The introductory article states that too often, economists are blamed for not being able to foresee major economic events, such as the Global Financial Crisis. However, the ability to predict such events is a poor barometer of the usefulness of economics, as the point in economic theory is to explain how the world works. Many theories that were created years ago explain current events. Keynes’ fiscal multiplier, for example, explains the struggles the euro-zone faces, such as the “self-defeating pursuit of austerity”.
However, there are many problems with economic models. For example, the body of economic theory is not complete, as there are still gaping holes in the understanding of financial markets, for example. The already existing theory, as well, is not in its final form. It is constantly being revised and rewritten.

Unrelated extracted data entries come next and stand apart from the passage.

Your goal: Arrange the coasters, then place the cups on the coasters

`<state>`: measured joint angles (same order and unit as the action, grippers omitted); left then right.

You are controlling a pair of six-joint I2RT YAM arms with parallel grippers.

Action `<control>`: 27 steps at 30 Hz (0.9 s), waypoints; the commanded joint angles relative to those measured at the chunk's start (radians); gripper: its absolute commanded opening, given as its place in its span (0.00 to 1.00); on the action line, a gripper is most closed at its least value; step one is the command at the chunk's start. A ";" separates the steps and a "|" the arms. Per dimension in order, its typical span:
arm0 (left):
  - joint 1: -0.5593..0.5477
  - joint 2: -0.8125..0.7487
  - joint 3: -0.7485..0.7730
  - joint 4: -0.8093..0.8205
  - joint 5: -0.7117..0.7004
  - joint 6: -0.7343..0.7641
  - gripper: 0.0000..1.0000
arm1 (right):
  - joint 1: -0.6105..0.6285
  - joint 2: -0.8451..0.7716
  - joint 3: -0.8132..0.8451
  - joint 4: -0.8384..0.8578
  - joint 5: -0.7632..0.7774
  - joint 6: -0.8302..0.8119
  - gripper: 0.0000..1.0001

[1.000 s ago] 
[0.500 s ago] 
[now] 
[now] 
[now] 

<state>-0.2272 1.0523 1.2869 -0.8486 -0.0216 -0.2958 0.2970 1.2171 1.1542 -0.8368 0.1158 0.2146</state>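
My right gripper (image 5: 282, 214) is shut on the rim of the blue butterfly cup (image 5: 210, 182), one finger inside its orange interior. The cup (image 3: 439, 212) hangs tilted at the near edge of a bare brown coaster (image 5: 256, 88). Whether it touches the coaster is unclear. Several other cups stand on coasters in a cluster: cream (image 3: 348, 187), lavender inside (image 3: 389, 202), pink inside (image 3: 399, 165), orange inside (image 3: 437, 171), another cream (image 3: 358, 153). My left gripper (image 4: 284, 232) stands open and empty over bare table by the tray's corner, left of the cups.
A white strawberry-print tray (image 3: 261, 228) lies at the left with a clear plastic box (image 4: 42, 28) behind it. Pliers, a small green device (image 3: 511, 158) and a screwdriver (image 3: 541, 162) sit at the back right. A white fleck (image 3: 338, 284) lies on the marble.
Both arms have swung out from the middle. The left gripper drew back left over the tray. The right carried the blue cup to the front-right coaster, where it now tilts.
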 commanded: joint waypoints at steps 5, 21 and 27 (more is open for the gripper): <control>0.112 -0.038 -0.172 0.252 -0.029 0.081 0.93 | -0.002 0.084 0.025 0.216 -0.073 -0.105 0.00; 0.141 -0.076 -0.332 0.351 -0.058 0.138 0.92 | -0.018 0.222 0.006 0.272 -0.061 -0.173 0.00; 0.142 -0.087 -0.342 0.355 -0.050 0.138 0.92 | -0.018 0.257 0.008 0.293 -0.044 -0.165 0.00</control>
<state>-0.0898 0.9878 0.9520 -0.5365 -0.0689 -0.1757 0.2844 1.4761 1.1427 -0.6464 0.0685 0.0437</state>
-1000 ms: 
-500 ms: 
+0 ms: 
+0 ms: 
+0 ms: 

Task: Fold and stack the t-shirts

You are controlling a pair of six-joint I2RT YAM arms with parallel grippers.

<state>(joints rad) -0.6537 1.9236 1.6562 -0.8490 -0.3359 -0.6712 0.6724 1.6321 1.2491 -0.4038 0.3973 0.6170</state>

As well, over-reliance on mathematical models makes economic theory less credible. According to the article, “models should be a means, not an end”. Thus, anyone treating models as the end would be disappointed by their inability to accurately predict economic events.
Economics is very slow to accept revolutionary models that go against the grain. As a result, the evolution of economic thinking is sluggish. Mr. Akerlof’s paper on information asymmetry, called “The Market for Lemons”, was met with great resistance by several journalists who stated that if his theory were correct, “economics would be different”.
Still, none of this diminishes the importance of economic theory. While it may not be able to foresee future events accurately, theory is needed in order to explain the world around us. This series will thus elucidate the importance of economic theory, and follow how these groundbreaking theories redefined economics entirely.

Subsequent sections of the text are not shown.